L’émetteur détecte le problème.
Il retransmet.

Ajoute à cela :

• des timers (RTO basé sur RTT),


• une fenêtre glissante,
• un contrôle de flux,
• un contrôle de congestion.

Tout ça est géré dans le système d’exploitation, dans une structure interne appelée TCB
(Transmission Control Block).

5. Le 3-way handshake (connexion TCP)


Avant d’envoyer des données, TCP établit une connexion :

1. SYN
Le client envoie son numéro de séquence initial.
2. SYN-ACK
Le serveur répond avec son propre ISN et confirme celui du client.
3. ACK
Le client confirme.

Connexion établie.

À ce moment :
• MSS négocié,
• fenêtres annoncées,
• synchronisation des numéros.

C’est une danse mathématique ultra propre.

6. UDP : le minimalisme radical


UDP, lui, ne fait presque rien.

Pas de connexion.
Pas d’ACK.
Pas de retransmission.
Pas de fenêtre.
Pas de contrôle de congestion.

Juste :

• port source,
• port destination,
• longueur,
• checksum.

Il envoie.
Si ça arrive, tant mieux.
Sinon, tant pis.

Rapide, léger, brutal.

7. Encapsulation
À la fin de la couche Transport :

Le message applicatif devient un segment TCP ou un datagramme UDP.

Ensuite, la couche Réseau intervient.

Elle ajoute un en-tête IP.

On obtient :

Paquet IP =
[ En-tête IP + Segment TCP/UDP ]
8. La couche Réseau : rendre le paquet routable
La couche Réseau a deux rôles majeurs :

1. Donner une identité IP (source et destination).


2. Encapsuler le segment dans un paquet IP.

Elle ajoute :

• IP source
• IP destination
• TTL
• Protocole (6 = TCP, 17 = UDP)
• Longueur
• Checksum

À ce stade, le paquet est prêt à voyager.

Mais l’hôte ne route pas Internet.

Il ne fait qu’une décision simple :

La destination est-elle dans mon réseau local ?

• Oui → envoi direct


• Non → envoi vers la passerelle par défaut

Il consulte sa table de routage locale.

Le routeur, lui, fera le vrai routage global.

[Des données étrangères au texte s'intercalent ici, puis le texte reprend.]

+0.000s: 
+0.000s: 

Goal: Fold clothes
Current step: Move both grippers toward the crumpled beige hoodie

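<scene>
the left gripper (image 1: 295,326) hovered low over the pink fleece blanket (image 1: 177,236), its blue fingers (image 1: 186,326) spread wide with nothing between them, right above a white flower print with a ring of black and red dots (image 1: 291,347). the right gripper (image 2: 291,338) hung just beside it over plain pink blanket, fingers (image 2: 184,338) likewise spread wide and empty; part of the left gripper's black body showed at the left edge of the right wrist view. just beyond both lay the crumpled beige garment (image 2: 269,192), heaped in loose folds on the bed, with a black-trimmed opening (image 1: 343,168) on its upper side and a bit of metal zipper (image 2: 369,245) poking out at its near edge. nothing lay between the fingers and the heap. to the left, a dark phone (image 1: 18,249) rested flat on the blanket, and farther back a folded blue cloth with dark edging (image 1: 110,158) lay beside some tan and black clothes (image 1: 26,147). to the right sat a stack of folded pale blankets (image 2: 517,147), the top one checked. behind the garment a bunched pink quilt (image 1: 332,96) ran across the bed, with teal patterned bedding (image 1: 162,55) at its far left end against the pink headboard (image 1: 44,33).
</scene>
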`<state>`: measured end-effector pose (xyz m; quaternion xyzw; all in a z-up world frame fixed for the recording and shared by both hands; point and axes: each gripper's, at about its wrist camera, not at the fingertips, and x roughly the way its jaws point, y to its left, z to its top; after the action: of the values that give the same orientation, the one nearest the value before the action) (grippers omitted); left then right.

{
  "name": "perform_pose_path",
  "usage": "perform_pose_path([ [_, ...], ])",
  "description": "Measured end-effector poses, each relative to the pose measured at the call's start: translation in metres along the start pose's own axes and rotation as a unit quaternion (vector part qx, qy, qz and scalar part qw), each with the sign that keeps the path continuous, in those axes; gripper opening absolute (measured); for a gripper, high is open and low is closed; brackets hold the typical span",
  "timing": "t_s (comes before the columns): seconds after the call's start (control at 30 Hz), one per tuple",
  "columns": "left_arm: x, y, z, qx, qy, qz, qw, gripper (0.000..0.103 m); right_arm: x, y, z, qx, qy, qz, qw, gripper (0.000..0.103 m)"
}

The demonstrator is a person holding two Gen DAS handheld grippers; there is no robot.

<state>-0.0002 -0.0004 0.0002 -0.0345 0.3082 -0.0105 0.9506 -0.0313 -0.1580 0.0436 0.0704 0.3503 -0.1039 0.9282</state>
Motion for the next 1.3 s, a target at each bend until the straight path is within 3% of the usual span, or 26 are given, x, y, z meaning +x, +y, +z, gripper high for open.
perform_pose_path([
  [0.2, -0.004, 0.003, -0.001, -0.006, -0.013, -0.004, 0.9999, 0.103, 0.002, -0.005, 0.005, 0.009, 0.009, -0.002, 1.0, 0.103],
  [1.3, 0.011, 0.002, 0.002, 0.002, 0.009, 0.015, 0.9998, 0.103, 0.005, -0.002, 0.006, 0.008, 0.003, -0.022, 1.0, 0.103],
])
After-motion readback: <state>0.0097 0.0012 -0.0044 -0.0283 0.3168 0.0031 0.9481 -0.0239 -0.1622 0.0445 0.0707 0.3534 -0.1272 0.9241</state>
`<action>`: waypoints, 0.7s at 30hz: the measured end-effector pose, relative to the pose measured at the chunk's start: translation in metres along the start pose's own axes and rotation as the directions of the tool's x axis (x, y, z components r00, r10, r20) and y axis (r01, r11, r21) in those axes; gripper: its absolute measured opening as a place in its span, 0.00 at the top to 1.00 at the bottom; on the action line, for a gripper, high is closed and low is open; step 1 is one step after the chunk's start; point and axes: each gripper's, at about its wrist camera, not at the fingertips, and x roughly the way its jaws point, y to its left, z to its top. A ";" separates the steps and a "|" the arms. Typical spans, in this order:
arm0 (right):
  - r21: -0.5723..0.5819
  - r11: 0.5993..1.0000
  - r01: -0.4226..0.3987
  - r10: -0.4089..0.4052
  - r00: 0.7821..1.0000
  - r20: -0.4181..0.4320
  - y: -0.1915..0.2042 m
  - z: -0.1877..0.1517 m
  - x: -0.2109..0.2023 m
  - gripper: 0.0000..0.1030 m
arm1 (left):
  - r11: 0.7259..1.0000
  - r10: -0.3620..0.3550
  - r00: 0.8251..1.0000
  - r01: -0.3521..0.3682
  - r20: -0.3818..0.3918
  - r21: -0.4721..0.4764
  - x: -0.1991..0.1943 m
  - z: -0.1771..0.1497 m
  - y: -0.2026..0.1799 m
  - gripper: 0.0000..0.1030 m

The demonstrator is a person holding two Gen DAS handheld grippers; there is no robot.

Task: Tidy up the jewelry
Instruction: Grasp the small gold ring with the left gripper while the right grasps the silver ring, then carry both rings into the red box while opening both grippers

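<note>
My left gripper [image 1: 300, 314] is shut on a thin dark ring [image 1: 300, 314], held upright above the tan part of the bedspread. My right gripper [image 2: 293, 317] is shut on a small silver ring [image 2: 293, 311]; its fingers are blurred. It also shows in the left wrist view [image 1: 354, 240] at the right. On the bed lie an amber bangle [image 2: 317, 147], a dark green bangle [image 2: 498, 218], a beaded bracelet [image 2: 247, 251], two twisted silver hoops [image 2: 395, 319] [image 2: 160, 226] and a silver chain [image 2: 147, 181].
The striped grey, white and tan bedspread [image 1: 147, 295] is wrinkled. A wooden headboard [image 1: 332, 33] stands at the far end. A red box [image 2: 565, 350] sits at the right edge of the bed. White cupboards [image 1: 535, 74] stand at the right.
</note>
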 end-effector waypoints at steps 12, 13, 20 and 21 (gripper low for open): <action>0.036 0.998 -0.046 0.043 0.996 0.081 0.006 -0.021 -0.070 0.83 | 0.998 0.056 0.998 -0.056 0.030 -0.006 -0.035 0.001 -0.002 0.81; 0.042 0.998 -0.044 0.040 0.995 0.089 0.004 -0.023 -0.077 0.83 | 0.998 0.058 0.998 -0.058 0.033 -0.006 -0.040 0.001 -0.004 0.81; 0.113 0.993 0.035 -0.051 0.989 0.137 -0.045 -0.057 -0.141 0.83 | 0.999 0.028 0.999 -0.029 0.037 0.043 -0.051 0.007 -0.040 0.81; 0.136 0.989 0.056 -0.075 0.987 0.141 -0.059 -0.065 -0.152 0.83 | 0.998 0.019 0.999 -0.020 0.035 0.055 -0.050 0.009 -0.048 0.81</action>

9. TTL : le garde-fou du réseau


Le TTL est un compteur.

Chaque routeur le décrémente de 1.

Quand TTL = 0 → paquet détruit.

Sans TTL, un paquet pourrait tourner éternellement en cas de boucle.

C’est un mécanisme de stabilité fondamental.


Ce que tu dois absolument maîtriser pour
l’examen
Tu dois être capable d’expliquer :

• Pourquoi une donnée n’est pas encore un paquet.


• La différence entre segmentation TCP et fragmentation IP.
• MSS = MTU – IP – TCP.
• Pourquoi TCP numérote les octets.
• Ce que signifie un ACK = X.
• Le rôle du 3-way handshake.
• Différence TCP vs UDP.
• Rôle exact de la couche Réseau dans un hôte.
• Fonctionnement du TTL.
• Décision de routage locale.

Si tu sais expliquer ça calmement, sans hésiter, tu es armé.